> **Task requirements**
Everything in the listing should be copied exactly, save for the pictures.

- Opening Delimiter -

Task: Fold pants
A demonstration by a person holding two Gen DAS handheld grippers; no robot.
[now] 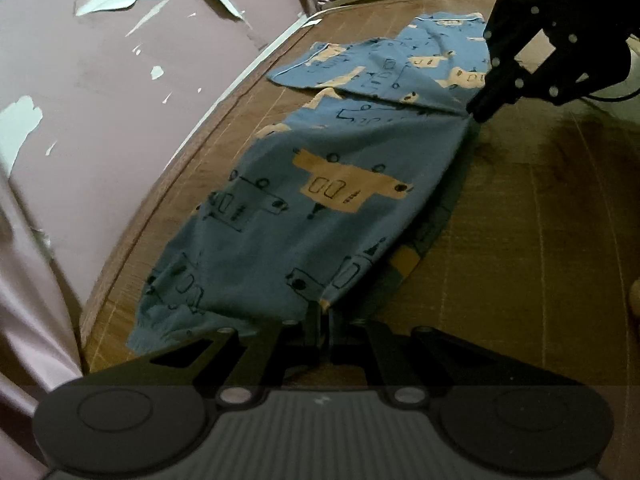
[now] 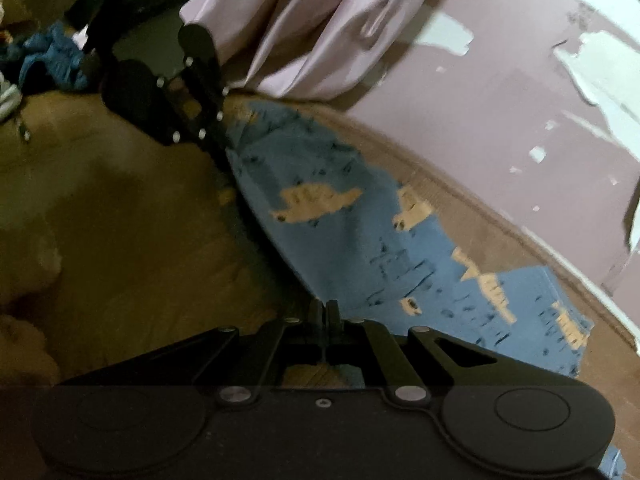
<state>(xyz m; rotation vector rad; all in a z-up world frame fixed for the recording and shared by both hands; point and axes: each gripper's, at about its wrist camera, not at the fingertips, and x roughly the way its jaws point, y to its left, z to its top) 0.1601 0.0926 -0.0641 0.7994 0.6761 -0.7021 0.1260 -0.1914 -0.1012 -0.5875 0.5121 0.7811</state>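
left gripper (image 1: 323, 312) clamps pants (image 1: 320, 184) | right gripper (image 2: 325, 308) clamps pants edge

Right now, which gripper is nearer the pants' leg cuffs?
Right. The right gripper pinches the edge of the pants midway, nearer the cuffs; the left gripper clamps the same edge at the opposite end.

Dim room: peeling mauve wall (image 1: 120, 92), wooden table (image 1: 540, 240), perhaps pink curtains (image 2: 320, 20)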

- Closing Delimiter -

> **Exercise answer**
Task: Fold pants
A demonstration by a person holding two Gen DAS handheld grippers; no robot.
[now] 
[now] 
<state>(xyz m; rotation vector rad; all in a z-up world frame fixed for the recording and shared by both hands; point and axes: each gripper's, at about its wrist camera, not at the fingertips, and x roughly the way its jaws point, y to its left, z to its top) 0.1601 0.0926 -0.0641 0.7994 0.6761 -0.7021 0.1260 -0.1914 -0.1012 -0.5875 0.5121 0.7811</state>
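left gripper (image 1: 323, 312) clamps pants (image 1: 320, 184) | right gripper (image 2: 325, 308) clamps pants edge

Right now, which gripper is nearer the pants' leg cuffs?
Right. The right gripper pinches the edge of the pants midway, nearer the cuffs; the left gripper clamps the same edge at the opposite end.

Dim room: peeling mauve wall (image 1: 120, 92), wooden table (image 1: 540, 240), perhaps pink curtains (image 2: 320, 20)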

The answer has been given, and the exercise is complete.